The case for universal healthcare

Anna Fiorino, Staff Writer

More than 25 million Americans have no health insurance, according to the National Center for Health Statistics- a number indicative of a failing healthcare system.

Dec.15 marked the last day to find an affordable healthcare plan for 2018 before the federal marketplace closed.

U.S. healthcare is a hybrid system. While it is regulated by the government, its spending comes from a multitude of sources: private funds like households and private businesses, federal government, state government, and local government. The government funds two health plans, Medicare and Medicaid, which are specifically designed for the elderly, the poor, and the disabled. Obamacare mandates healthcare coverage for nearly everyone, but the majority of healthcare is delivered privately. Many Americans have healthcare plans that are funded by their employers. Now more than ever, America needs effective healthcare that reaches and empowers all Americans via a publicly financed, single-payer system.

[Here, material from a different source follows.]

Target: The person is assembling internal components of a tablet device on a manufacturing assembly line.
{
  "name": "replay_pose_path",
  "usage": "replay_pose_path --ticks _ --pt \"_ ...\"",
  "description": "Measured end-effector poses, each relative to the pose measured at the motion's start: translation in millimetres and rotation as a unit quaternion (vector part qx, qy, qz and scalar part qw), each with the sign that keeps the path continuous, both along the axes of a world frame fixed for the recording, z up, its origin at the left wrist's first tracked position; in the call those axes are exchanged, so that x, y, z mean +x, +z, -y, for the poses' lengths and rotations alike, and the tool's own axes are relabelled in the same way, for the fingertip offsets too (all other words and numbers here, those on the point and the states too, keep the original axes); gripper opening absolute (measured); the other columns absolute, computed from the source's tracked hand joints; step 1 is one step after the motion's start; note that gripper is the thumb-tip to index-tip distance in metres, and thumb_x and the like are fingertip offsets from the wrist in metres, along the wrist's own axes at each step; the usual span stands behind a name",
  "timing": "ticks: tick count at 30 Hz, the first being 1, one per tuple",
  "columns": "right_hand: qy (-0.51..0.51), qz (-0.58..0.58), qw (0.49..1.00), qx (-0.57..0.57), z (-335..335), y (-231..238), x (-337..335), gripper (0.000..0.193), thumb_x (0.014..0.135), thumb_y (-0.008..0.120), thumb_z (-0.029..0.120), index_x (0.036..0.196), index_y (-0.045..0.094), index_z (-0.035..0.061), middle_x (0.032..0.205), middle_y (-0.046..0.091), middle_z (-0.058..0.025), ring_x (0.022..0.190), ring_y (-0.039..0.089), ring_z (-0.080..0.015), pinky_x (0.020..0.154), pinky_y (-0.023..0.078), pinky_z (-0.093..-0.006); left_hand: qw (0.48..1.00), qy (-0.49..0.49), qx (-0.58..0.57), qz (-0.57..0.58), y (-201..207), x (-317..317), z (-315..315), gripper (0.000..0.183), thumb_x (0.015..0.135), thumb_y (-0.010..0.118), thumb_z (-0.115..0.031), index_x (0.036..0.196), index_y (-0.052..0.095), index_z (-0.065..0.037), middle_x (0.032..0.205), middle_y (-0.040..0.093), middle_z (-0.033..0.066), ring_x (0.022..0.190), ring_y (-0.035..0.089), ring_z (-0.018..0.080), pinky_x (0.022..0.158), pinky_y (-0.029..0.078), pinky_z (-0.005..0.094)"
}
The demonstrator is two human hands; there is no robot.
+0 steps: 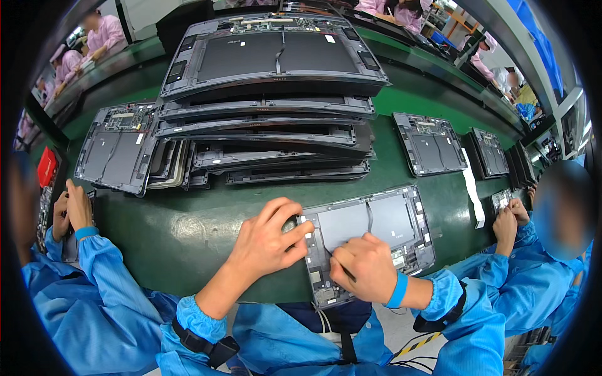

Healthcare is a civil rights issue; the current healthcare system perpetuates a system of inequality (as well as the implications of those disparities). A person’s access to healthcare should not be influenced or determined by varying degrees of education, achievement, occupation, or other socially validated conventions of success. Oftentimes, health disparities can also be attributed to historical injustices involving marginalized races, ethnicities, and socioeconomic classes.Barriers to health access not only affects health, but restricts future opportunities that demand adequate health. All people are entitled to a reasonable, minimum standard of good health because this basic health enables us to pursue somewhat equal opportunities.

A health institution like America’s perpetuates systems that favor wealth, status, and advantage. This becomes a cycle of oppression.

The implementation of universal health coverage policies would improve public health and boost national economic security (by having a more competent workforce). It would also help combat health disparities among racial and ethnic minority populations. In failing to recognize and address these injustices— injustices that stem from an oppressive history—America is enabling the institutions that allow them to continue. A healthcare system that perpetuates inequality is a system that upholds its oppressive counterparts. Our current political reality has transformed the notion of health from a basic component of human dignity into a prerogative of the privileged. As a country, we have a moral imperative to address injustices, whether they be embryonic, socioeconomic, or institutional. Rectifying unjust health disparities and the implications of those disparities begins with universal health care.